“I don’t beg for publicity; I deserve to exploit the community because of everything I do.” Does this sound familiar to anyone? There is a clear distinction between cross promotion, self branding, and unscrupulous exploitation.
Society and businesses become more dependent of the online community every day. As a result the individuals of organizations also become more visible. This encompasses all aspects of life. You will have a much more personal side on Facebook. Then, there is the professional network and brand that you have built on LinkedIn. Of course you have your opportunity to provide commentary or promote events about your community in real time via Twitter. These social media outlets do not have to be mutually exclusive. In fact, they may actually be extremely beneficial if utilized properly.
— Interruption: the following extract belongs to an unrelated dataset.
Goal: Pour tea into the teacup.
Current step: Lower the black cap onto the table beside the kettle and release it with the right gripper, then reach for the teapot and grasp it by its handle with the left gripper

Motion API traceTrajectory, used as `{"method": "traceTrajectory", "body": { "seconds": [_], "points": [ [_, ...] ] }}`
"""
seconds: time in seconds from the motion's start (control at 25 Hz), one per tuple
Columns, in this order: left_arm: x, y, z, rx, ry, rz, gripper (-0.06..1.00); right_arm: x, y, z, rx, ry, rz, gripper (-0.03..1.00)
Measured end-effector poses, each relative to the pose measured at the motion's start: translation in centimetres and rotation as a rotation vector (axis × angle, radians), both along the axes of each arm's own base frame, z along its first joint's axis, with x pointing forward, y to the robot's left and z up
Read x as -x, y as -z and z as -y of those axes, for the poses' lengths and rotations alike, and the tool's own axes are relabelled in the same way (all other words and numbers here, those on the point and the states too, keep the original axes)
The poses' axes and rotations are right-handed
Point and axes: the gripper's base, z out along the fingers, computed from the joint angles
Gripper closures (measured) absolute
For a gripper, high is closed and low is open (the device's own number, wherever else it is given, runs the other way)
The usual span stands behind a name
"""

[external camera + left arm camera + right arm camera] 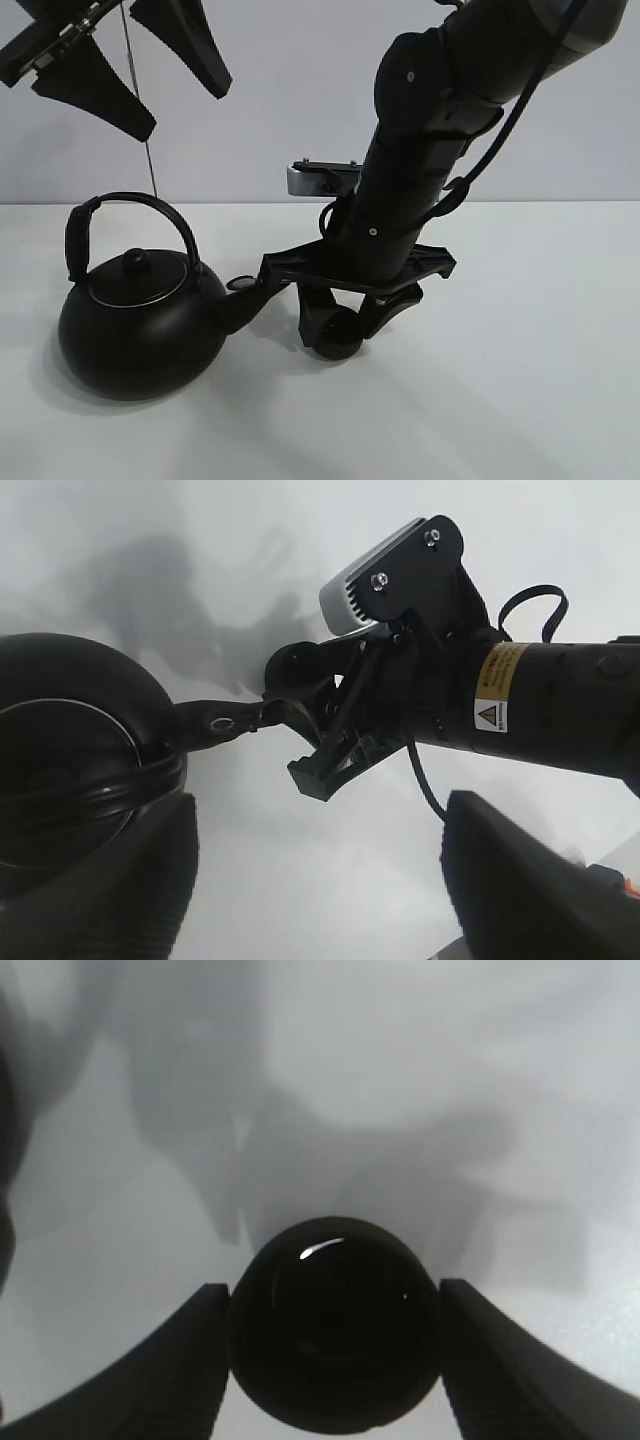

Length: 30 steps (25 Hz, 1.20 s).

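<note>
The small black teacup (338, 345) stands on the white table, just right of the spout (245, 297) of the big black kettle (140, 330). My right gripper (342, 330) reaches down over the cup. In the right wrist view its fingers (195, 1360) press both sides of the teacup (335, 1325), so it is shut on it. The cup's inside is dark with a small glint. No trickle of tea shows. My left gripper (185, 110) hangs open and empty high above the kettle. In the left wrist view (320, 810) it looks down on the kettle (60, 770) and the right arm.
The kettle's handle (130, 205) stands upright over its lid. The right arm (430, 150) slants down from the upper right, and its wrist camera (320, 178) juts out to the left. The white table (520, 380) runs to a pale back wall.
</note>
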Motion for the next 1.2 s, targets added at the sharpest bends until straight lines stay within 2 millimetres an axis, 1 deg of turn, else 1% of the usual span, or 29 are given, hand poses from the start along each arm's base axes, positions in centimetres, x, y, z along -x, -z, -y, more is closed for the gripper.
{"method": "traceTrajectory", "body": {
  "seconds": [0.2,0.52,0.6,0.76,0.96,1.08,1.2],
  "points": [
    [0.0,0.0,0.0,0.000,0.000,0.000,0.44,0.0,0.0,0.0,0.001,-0.001,-0.001,0.50],
    [0.0,0.0,0.0,0.000,0.000,0.000,0.44,0.2,-0.1,0.0,0.003,0.003,-0.024,0.47],
    [0.0,0.0,0.0,0.000,0.000,0.000,0.44,0.3,-0.6,0.0,-0.009,0.008,-0.019,0.47],
    [0.0,0.0,0.0,0.000,0.000,0.000,0.44,0.5,-2.6,0.1,-0.031,0.007,0.007,0.47],
    [0.0,0.0,0.0,0.000,0.000,0.000,0.44,0.8,-4.6,0.7,-0.045,0.012,0.024,0.47],
    [0.0,0.0,0.0,0.000,0.000,0.000,0.44,0.6,-5.4,1.6,-0.043,0.030,0.016,0.47],
    [0.0,0.0,0.0,0.000,0.000,0.000,0.44,0.2,-6.1,3.3,-0.037,0.071,-0.001,0.47]
  ]
}}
Most small business owners are very active in their community and civic organizations. As a part of your community, you would naturally want to help promote the area you live in. You want to be proud of the residents and neighboring businesses. The success of the community translates to the success of your business.
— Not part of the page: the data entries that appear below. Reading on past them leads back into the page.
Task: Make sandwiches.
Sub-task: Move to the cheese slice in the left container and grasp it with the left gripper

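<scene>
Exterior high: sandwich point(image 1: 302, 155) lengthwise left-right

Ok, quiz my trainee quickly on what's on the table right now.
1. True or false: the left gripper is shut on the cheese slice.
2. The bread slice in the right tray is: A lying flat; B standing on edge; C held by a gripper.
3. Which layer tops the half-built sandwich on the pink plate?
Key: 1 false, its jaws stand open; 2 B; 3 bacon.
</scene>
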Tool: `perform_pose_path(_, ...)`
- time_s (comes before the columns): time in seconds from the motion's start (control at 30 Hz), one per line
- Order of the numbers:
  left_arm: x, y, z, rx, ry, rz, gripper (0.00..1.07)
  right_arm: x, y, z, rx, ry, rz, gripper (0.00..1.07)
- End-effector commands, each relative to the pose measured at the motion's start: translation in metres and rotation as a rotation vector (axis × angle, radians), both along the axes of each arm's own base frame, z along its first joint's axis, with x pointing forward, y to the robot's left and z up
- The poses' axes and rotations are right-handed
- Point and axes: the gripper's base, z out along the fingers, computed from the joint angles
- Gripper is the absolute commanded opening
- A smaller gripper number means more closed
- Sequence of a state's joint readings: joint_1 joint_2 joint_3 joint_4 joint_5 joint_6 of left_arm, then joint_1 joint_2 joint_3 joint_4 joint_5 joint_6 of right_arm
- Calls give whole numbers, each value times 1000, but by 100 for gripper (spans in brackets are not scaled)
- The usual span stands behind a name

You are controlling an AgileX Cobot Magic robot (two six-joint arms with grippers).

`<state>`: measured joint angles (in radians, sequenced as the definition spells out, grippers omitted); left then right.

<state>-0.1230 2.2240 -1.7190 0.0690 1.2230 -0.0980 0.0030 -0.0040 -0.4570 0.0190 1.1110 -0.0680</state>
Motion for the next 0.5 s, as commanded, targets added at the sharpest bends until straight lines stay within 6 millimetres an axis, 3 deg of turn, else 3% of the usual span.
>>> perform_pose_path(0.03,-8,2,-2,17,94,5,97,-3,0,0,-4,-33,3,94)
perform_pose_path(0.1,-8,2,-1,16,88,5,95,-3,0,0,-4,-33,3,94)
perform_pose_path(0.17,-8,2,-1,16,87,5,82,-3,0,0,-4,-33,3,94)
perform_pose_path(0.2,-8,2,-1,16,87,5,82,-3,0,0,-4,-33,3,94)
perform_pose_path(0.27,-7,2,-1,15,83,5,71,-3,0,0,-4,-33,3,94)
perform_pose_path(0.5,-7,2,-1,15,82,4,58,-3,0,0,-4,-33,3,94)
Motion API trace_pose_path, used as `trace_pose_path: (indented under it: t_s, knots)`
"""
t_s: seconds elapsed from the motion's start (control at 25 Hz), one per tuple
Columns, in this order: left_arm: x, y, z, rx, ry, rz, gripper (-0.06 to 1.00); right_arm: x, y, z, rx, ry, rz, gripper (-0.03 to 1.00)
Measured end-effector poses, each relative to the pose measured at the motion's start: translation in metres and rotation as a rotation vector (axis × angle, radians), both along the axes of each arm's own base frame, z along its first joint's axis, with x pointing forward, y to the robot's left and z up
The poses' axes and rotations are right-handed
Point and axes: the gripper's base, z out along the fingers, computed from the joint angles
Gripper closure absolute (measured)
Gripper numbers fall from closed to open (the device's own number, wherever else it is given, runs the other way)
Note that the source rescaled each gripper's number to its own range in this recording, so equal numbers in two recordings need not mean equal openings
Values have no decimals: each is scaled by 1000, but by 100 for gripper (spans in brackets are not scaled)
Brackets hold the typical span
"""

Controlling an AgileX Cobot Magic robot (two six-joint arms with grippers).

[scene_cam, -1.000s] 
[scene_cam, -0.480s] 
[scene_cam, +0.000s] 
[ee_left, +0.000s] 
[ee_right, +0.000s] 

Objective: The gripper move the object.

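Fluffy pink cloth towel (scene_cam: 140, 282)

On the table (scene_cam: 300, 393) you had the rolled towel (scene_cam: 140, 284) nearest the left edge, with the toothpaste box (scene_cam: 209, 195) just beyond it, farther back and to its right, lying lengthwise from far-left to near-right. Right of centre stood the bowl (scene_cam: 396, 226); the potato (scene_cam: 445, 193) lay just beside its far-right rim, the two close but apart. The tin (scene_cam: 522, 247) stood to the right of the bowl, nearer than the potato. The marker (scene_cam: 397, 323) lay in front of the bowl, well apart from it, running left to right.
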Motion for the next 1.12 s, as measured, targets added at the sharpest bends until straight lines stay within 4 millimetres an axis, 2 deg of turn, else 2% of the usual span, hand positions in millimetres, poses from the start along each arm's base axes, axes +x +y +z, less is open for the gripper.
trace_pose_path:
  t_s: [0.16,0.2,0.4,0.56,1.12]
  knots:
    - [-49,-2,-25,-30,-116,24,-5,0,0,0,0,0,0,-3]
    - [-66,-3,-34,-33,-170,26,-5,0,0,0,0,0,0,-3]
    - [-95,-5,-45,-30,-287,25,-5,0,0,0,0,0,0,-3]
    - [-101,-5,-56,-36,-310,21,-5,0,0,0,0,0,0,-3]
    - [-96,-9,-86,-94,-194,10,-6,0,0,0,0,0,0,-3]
With the power of social media, you can promote your community while branding yourself. There are those that will say that is inappropriate. “You should not cross promote while participating in your civic duties.” I have a question. “Why not?” You do not have to be a martyr. You should be proud of the fact that you are a positive contribution to your community. You should also be proud of the fact that you are part of a business in your community. So, there is no reason to hide in the dark.
Unfortunately, there is the possibility of this activity carrying a negative connotation. This stems from two types of individuals. You have the users. Those individuals that want to be visible and have their name attached to organizations for personal branding purposes only. They are there to exploit the community for their own personal gain, and that is it. You are not one of those individuals. Business leaders, chamber members, and civic organizations know who these individuals are. They are doing plenty to hurt their brand, and do not reflect on the work that you do. The other type is the eternal critic. The individual that never participates, but always has an opinion. Nothing is ever good enough, yet they never have a solution. This person is also recognized by prominent individuals in the community. Just like the afore mentioned individual, their actions do not reflect on your reputation or brand.
Provide awareness of what is going on in civic organizations; then participate to make your community a better place to live and work. Don’t be afraid to brand yourself. Let your neighborhood know who you are and what you do. Most people would much rather do business with someone they know and trust, than a nameless faceless corporation.